Chapter 3.4, Problem 85E

a.

To determine

Explain that the given curve has two tangent lines at the given point.

Answer to Problem 85E

The equation of tangent lines are $y=-\sqrt{3}x+3\sqrt{3}$ and $y=\sqrt{3}x-3\sqrt{3}$ .

Explanation of Solution

Given:

The given equations are $x=t^2$ and $y=t^3-3t$ . The given point is $\left(3,0\right)$ .

Calculation:

Find the slope.

Apply formula $\frac{dy}{dx}=\frac{\frac{dy}{dt}}{\frac{dx}{dt}}$ .

  $\frac{dy}{dt}=\frac{d}{dt}\left(t^3-3t\right)$

Apply differencerule $\left(f-g\right)\text{'}=f\text{'}-g\text{'}$ .

  $\Rightarrow \frac{dy}{dt}=\frac{d}{dt}\left(t^3\right)-\frac{d}{dt}\left(3t\right)$

Use derivative rule $\frac{d}{dx}\left(x^n\right)=n{x}^{n-1}$ .

  $\begin{array}{l}\Rightarrow \frac{dy}{dt}=3t^2-3\\ \Rightarrow \frac{dy}{dt}=3\left(t^2-1\right)\end{array}$

  $\frac{dx}{dt}=\frac{d}{dt}\left(t^2\right)$

Use derivative rule $\frac{d}{dx}\left(x^n\right)=n{x}^{n-1}$ .

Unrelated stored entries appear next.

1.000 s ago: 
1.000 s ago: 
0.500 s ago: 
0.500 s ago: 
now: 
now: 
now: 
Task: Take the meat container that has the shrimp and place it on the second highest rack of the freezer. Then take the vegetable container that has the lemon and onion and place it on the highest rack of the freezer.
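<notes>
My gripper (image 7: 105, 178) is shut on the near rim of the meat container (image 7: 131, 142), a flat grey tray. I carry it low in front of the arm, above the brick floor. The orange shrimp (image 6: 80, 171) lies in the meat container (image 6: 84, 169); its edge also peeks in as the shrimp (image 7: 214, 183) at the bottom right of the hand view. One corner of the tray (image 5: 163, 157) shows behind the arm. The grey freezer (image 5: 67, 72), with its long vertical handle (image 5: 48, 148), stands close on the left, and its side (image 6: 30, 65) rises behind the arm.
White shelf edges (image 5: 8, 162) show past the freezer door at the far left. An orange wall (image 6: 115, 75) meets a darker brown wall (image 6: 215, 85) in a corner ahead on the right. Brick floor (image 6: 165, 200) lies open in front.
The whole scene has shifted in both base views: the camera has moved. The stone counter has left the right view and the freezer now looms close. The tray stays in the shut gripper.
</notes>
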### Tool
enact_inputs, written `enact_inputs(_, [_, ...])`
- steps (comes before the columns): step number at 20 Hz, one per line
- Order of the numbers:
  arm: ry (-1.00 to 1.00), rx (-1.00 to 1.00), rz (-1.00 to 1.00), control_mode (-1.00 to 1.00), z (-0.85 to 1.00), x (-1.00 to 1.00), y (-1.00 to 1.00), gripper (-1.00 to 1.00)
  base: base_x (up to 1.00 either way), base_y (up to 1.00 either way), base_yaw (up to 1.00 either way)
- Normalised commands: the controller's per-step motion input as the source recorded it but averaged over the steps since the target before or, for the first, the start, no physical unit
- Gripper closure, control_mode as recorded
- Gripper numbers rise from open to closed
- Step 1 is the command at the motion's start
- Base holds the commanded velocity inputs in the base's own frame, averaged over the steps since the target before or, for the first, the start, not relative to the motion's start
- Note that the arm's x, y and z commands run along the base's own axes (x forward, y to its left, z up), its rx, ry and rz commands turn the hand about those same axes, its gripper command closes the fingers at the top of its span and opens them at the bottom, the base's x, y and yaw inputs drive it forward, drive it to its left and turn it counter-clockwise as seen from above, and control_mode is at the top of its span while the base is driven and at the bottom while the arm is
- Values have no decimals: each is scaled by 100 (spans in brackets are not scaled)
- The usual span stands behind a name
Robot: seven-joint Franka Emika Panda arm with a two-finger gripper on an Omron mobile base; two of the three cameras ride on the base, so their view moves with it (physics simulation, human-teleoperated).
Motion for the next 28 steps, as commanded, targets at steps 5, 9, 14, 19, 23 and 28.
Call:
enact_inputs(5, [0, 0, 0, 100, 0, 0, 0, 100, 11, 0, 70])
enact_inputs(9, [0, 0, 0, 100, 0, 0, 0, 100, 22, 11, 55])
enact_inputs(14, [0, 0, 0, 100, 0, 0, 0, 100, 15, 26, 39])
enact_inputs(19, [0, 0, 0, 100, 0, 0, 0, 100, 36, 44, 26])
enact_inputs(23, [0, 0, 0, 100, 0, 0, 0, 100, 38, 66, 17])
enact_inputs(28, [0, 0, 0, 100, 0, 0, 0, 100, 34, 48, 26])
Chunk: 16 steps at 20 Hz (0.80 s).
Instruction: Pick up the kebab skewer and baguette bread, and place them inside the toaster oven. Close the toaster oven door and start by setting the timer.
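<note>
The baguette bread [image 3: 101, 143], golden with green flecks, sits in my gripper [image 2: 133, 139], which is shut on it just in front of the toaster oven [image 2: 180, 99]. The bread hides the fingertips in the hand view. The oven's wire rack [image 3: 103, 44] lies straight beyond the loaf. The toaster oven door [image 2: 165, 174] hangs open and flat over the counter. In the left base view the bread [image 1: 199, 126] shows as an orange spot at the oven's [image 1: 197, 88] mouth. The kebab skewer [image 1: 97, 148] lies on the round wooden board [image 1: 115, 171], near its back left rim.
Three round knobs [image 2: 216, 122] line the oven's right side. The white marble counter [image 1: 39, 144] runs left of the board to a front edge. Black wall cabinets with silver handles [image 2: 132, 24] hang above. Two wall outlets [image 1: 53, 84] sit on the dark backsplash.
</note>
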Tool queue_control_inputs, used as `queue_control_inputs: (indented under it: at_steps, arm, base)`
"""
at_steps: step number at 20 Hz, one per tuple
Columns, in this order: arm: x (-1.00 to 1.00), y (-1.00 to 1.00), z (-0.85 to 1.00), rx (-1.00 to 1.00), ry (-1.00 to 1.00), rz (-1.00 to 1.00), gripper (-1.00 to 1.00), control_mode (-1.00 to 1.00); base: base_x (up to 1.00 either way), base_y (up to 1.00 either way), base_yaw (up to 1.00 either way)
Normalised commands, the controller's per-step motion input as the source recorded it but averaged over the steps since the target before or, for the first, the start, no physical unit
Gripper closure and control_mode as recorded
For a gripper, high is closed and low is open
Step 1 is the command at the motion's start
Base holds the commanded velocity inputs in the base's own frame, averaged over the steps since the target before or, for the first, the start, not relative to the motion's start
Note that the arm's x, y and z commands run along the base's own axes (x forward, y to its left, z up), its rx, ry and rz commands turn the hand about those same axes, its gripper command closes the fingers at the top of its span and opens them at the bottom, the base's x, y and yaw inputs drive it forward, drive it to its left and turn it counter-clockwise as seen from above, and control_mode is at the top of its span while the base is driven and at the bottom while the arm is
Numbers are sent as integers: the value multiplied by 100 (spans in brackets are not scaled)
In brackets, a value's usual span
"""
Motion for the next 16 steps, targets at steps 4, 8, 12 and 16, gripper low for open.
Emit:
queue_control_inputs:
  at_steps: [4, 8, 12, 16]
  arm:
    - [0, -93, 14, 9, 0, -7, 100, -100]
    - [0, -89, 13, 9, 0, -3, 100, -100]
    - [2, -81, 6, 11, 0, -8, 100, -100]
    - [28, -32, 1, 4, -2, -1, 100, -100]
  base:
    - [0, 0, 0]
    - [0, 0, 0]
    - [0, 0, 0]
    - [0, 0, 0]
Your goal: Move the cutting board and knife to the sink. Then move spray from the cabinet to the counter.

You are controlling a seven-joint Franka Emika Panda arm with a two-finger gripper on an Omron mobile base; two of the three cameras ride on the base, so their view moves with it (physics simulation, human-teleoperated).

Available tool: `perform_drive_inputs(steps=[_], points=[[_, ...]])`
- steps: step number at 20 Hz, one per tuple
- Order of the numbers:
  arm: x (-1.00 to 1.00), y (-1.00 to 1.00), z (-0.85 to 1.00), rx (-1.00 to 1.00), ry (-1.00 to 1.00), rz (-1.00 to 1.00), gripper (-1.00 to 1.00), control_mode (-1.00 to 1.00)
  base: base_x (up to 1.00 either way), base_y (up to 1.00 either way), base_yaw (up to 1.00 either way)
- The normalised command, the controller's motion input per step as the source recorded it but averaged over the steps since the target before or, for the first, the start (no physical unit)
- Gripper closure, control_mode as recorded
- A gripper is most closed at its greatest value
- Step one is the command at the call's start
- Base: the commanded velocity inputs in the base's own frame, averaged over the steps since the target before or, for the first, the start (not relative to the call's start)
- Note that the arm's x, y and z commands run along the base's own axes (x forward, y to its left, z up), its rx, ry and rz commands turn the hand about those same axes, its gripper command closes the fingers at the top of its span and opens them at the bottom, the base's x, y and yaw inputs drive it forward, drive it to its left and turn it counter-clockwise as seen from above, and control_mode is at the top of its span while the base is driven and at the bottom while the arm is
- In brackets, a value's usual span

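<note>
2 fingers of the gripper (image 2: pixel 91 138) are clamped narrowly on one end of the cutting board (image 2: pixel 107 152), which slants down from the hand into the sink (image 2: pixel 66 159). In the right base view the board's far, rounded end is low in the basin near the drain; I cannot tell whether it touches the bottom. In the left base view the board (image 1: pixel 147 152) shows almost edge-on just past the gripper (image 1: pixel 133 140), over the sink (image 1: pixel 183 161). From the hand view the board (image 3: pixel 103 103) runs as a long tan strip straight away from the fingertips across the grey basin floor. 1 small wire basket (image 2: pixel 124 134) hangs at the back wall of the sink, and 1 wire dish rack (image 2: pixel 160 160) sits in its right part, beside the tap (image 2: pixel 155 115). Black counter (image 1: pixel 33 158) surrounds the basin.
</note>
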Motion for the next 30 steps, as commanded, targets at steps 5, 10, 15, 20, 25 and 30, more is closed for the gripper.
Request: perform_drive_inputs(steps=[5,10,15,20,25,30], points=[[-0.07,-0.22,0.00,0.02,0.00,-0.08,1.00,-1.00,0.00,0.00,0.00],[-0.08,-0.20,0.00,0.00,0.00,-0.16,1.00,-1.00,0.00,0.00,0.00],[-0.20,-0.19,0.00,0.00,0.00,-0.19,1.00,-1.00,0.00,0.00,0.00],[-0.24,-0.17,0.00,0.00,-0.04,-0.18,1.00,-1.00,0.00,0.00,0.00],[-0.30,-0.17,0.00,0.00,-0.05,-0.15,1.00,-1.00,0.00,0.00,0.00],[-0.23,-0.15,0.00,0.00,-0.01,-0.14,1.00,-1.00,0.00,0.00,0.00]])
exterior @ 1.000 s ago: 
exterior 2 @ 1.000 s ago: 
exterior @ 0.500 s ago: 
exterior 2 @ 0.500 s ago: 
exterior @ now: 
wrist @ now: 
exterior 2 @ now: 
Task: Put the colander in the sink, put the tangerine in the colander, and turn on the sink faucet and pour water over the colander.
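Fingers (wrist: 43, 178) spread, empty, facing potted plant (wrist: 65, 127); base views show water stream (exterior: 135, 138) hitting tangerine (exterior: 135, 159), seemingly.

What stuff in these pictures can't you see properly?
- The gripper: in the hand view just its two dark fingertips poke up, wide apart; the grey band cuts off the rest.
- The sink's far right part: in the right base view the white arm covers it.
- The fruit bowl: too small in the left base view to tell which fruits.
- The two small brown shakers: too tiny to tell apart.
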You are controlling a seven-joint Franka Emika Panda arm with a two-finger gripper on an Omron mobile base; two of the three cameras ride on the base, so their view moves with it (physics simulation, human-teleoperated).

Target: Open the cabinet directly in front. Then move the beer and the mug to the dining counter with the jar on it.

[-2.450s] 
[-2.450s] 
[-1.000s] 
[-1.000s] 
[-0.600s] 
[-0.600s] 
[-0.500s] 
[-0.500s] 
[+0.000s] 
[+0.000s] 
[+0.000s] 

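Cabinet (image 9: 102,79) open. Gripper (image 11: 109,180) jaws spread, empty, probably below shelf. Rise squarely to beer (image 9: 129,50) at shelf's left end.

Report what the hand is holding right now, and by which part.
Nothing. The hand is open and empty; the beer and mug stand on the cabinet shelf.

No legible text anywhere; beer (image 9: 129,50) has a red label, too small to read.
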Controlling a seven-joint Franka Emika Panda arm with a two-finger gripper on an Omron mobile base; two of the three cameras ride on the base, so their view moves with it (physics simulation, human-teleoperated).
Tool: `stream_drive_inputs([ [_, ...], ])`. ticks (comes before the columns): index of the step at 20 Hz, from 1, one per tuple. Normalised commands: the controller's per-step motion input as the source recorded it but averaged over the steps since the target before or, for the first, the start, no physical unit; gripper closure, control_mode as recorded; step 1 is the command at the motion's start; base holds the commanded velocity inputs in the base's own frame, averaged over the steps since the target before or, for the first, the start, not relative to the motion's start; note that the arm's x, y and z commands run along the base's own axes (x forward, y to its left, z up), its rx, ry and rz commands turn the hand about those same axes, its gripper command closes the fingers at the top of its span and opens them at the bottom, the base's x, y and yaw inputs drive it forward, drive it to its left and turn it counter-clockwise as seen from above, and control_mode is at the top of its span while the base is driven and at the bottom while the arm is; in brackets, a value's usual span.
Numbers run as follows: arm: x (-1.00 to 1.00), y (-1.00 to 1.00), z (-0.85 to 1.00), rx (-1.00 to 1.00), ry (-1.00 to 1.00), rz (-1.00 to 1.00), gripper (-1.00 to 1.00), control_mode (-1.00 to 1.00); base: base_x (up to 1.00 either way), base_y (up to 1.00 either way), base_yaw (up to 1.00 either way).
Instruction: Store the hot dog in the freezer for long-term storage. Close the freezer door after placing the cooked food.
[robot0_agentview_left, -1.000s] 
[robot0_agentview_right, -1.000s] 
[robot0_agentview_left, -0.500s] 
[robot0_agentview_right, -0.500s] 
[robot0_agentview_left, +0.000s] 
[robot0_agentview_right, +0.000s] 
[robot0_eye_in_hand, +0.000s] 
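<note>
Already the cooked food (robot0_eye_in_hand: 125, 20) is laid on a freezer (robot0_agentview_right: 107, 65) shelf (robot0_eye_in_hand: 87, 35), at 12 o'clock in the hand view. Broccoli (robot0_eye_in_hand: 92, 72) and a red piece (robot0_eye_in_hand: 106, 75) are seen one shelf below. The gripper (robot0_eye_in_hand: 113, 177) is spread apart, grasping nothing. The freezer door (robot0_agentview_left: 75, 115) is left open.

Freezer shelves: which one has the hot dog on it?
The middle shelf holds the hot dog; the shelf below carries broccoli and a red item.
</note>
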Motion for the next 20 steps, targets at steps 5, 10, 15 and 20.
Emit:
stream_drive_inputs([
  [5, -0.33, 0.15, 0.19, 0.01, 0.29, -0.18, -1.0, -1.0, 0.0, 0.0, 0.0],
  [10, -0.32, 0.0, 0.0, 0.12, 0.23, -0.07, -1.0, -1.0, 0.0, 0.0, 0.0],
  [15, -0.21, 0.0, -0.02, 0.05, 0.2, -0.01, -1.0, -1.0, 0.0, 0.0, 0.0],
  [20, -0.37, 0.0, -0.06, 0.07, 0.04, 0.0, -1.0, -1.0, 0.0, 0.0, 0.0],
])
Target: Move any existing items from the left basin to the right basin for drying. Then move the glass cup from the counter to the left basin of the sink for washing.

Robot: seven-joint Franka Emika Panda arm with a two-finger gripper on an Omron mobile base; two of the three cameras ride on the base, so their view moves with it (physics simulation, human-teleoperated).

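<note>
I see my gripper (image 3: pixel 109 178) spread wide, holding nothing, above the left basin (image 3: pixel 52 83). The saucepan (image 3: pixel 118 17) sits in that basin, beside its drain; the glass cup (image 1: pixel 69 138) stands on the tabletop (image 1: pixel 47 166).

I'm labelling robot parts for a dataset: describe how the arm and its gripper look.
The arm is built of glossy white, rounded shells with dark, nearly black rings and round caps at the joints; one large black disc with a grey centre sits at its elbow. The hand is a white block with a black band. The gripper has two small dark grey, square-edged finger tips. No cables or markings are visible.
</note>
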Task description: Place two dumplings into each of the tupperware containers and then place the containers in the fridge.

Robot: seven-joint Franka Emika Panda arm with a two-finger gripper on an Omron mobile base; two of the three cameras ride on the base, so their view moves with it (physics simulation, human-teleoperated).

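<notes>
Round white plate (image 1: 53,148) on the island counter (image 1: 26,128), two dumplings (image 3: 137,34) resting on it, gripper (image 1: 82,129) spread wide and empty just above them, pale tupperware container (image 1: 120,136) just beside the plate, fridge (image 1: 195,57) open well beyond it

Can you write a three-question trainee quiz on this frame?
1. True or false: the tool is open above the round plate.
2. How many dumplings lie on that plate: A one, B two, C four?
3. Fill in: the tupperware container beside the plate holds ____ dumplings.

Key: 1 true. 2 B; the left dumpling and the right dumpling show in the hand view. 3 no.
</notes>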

  $\Rightarrow \frac{dx}{dt}=2t$

  $\frac{dy}{dx}\left(\text{slope}\right)=\frac{3\left(t^2-1\right)}{2t}$

Find the value of the parameter $t$ at the point $\left(3,0\right)$ .

At $x=3$

  $\begin{array}{l}{t}^2=3\\ \Rightarrow t=\pm \sqrt{3}\end{array}$

At $y=0$

  $\begin{array}{l}{t}^3-3t=0\\ \Rightarrow t\left(t^2-3\right)=0\\ \Rightarrow t=0\\ \text{and}\\ \Rightarrow t^2-3=0\\ \Rightarrow t^2=3\\ \Rightarrow t=\pm \sqrt{3}\end{array}$

Now,

  $t=\pm \sqrt{3}$ , because it satisfies both the equations.

Slope at $t=-\sqrt{3}$ .

  $\begin{array}{l}\frac{dy}{dx}\left(\text{slope}\right)=\frac{3\left(t^2-1\right)}{2t}\\ =\frac{3\left[{\left(-\sqrt{3}\right)}^2-1\right]}{2\left(-\sqrt{3}\right)}\\ =\frac{3\left[3-1\right]}{2\left(-\sqrt{3}\right)}\\ =-\frac{3}{\sqrt{3}}\\ =-\frac{3}{\sqrt{3}}\times \frac{\sqrt{3}}{\sqrt{3}}\\ =-\sqrt{3}\end{array}$

Slope at $t=\sqrt{3}$ .

  $\begin{array}{l}\frac{dy}{dx}\left(\text{slope}\right)=\frac{3\left(t^2-1\right)}{2t}\\ =\frac{3\left[{\left(\sqrt{3}\right)}^2-1\right]}{2\left(\sqrt{3}\right)}\\ =\frac{3\left[3-1\right]}{2\left(\sqrt{3}\right)}\\ =\frac{3}{\sqrt{3}}\\ =\frac{3}{\sqrt{3}}\times \frac{\sqrt{3}}{\sqrt{3}}\\ =\sqrt{3}\end{array}$

There are two different tangents at the given point, because there is two different slope values.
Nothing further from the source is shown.